Item 2.01 Completion of Acquisition or Disposition of Assets.
Effective
on July 3, 2006, the Registrant completed its previously
announced acquisition of substantially all of
the assets of McDowell Research, Ltd. (McDowell), a Texas limited partnership engaged in
the business of designing and developing power systems and battery chargers for sale to commercial
customers (the McDowell Acquisition).
Subject to certain adjustments and a holdback, the purchase price for the McDowell Acquisition
was $25,000,000, and it was paid by delivering a subordinated convertible promissory note in the
principal amount of $20,000,000 and tendering a single cash payment for the balance of the purchase
price.
The McDowell Acquisition was completed pursuant to the terms and conditions of an asset
purchase agreement, dated as of May 1, 2006, and amended as of July 5, 2006, among the Registrant
and its wholly-owned subsidiary, MR Acquisition Corporation, and McDowell, Thomas Hauke, Earl
Martin, Sr., James Evans and Frank Alexander.
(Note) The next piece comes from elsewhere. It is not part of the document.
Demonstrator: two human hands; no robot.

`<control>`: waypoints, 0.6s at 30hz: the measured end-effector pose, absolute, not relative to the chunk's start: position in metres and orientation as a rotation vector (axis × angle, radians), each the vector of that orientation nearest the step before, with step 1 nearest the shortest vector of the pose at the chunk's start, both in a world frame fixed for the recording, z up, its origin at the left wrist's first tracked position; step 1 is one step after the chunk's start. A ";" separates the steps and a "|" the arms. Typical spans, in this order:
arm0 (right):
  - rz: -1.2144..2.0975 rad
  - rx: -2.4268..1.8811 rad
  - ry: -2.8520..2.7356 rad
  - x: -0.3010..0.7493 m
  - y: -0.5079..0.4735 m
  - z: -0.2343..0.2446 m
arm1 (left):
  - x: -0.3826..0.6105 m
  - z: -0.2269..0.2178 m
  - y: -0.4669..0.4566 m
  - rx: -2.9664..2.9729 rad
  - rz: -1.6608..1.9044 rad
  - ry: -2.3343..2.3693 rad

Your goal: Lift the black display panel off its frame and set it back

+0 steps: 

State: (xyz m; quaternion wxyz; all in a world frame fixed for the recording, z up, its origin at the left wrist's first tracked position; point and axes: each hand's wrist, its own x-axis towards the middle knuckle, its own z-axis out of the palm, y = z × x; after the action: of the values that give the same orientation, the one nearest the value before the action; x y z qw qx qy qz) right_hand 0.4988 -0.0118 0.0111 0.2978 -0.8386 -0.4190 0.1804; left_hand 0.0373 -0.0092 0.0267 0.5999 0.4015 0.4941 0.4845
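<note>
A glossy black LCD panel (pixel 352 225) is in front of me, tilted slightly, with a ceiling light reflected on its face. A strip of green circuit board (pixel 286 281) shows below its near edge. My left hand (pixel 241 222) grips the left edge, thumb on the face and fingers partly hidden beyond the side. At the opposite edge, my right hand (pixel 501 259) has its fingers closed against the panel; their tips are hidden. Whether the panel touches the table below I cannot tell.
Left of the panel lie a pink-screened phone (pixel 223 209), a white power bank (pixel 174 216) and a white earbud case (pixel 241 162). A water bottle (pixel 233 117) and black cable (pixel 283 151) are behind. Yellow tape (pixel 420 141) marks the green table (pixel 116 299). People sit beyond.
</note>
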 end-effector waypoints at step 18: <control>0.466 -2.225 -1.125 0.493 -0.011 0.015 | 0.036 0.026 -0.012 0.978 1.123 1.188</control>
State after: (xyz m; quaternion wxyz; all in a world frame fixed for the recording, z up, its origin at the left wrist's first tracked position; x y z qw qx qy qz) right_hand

Together, Hauke, Martin, Evans and Alexander
beneficially own all of the limited partner interests of McDowell and, through such ownership, they
indirectly control McDowell. There are no material relationships between the Registrant or its
affiliates and McDowell, Hauke, Martin, Evans or Alexander, other than in respect of the McDowell
Acquisition. Following the completion of the McDowell Acquisition, Hauke became an executive
officer of the Registrant. In addition, the Registrant, MR Acquisition Corporation and a
partnership owned by Hauke and Martin entered into a lease agreement pursuant to which MR
Acquisition Corporation is leasing real property located in Waco, Texas from the partnership.
Item 9.01 Financial Statements and Exhibits.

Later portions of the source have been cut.